Work order »
Your response should contain each line of the data that includes "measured".

Recorded data »
⟨

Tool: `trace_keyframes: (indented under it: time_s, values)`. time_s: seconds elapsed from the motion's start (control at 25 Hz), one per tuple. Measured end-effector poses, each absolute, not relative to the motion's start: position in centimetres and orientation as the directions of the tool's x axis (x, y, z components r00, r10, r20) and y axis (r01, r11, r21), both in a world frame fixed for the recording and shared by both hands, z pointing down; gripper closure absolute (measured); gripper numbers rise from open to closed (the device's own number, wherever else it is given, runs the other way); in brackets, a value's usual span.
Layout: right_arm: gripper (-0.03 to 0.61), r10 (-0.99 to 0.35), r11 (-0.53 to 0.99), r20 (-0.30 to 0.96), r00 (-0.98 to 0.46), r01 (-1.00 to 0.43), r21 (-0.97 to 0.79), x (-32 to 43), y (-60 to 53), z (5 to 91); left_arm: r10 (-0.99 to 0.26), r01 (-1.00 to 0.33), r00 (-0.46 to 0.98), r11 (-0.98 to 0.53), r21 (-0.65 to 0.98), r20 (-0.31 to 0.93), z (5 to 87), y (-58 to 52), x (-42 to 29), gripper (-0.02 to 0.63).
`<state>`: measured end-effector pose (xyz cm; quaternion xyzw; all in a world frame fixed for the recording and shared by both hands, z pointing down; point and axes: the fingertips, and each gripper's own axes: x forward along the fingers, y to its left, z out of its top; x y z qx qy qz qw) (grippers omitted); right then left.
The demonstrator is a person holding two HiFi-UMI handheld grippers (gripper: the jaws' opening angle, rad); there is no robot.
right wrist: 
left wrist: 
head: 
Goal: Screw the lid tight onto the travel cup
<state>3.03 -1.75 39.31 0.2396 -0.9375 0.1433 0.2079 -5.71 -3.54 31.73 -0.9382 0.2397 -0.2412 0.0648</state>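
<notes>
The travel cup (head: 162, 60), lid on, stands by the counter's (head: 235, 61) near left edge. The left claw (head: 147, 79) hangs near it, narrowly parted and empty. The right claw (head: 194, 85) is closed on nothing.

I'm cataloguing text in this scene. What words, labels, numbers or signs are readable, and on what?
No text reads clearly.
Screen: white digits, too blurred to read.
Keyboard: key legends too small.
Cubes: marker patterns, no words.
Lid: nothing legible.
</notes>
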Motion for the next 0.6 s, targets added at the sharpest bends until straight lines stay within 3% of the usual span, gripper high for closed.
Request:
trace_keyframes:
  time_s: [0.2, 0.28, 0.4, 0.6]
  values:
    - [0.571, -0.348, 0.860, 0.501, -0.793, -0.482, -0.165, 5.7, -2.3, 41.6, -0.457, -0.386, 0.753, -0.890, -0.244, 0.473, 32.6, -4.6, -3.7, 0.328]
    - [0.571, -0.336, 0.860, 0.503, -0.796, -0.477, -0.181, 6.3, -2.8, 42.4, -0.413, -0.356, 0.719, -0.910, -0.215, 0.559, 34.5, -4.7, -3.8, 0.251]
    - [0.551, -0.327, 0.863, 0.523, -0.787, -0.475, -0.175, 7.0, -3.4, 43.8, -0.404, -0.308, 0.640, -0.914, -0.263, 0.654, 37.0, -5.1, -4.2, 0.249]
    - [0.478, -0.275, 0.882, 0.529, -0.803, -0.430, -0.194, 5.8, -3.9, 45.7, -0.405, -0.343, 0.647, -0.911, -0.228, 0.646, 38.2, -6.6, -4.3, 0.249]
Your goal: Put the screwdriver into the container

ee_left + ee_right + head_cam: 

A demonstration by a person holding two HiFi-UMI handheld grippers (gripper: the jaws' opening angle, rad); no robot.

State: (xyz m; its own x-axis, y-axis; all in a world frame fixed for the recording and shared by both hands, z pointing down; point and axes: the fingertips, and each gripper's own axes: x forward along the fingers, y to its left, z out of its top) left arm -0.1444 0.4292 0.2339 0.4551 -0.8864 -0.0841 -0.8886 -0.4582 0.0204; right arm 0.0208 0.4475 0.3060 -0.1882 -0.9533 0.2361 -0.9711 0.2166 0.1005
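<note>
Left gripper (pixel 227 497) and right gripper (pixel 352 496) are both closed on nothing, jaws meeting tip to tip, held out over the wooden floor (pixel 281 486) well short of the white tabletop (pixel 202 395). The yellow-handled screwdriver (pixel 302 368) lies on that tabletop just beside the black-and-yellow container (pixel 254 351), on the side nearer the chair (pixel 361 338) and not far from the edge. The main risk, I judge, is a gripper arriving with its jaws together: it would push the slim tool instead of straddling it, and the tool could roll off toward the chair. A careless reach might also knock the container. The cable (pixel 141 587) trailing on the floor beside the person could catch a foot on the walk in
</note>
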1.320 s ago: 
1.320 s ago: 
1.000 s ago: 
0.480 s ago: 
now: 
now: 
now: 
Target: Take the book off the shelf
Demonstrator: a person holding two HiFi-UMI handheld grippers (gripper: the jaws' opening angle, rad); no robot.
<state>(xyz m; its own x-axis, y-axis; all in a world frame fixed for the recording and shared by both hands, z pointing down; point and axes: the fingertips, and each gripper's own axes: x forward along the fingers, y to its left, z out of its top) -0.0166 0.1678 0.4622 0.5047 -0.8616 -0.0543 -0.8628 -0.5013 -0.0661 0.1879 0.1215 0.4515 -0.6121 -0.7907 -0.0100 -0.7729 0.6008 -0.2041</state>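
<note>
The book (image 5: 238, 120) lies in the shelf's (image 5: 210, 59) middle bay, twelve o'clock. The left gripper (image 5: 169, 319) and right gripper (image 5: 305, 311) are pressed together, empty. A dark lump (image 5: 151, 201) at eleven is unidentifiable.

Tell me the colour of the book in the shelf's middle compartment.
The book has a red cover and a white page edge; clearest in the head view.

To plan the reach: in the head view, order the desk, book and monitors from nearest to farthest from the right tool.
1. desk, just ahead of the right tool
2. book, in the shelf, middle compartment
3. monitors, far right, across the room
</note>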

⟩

Expected output »
Tool: `trace_keyframes: (indented under it: time_s, values)`. time_s: seconds elapsed from the motion's start (control at 25 Hz), one per tuple. Measured end-effector poses, each absolute, not relative to the motion's start: position in centimetres and orientation as the directions of the tool's x axis (x, y, z components r00, r10, r20) and y axis (r01, r11, r21), both in a world frame fixed for the recording and shared by both hands, z pointing down; gripper closure absolute (measured); gripper numbers rise from open to closed (the device's own number, wherever else it is given, runs the other way); in brackets, a value's usual span.
`<state>`: measured end-effector pose (xyz cm; quaternion xyzw; all in a world frame fixed for the recording and shared by both hands, z pointing down; point and axes: the fingertips, and each gripper's own axes: x forward along the fingers, y to its left, z out of its top; x y z qx qy qz qw) (grippers omitted); right then left.

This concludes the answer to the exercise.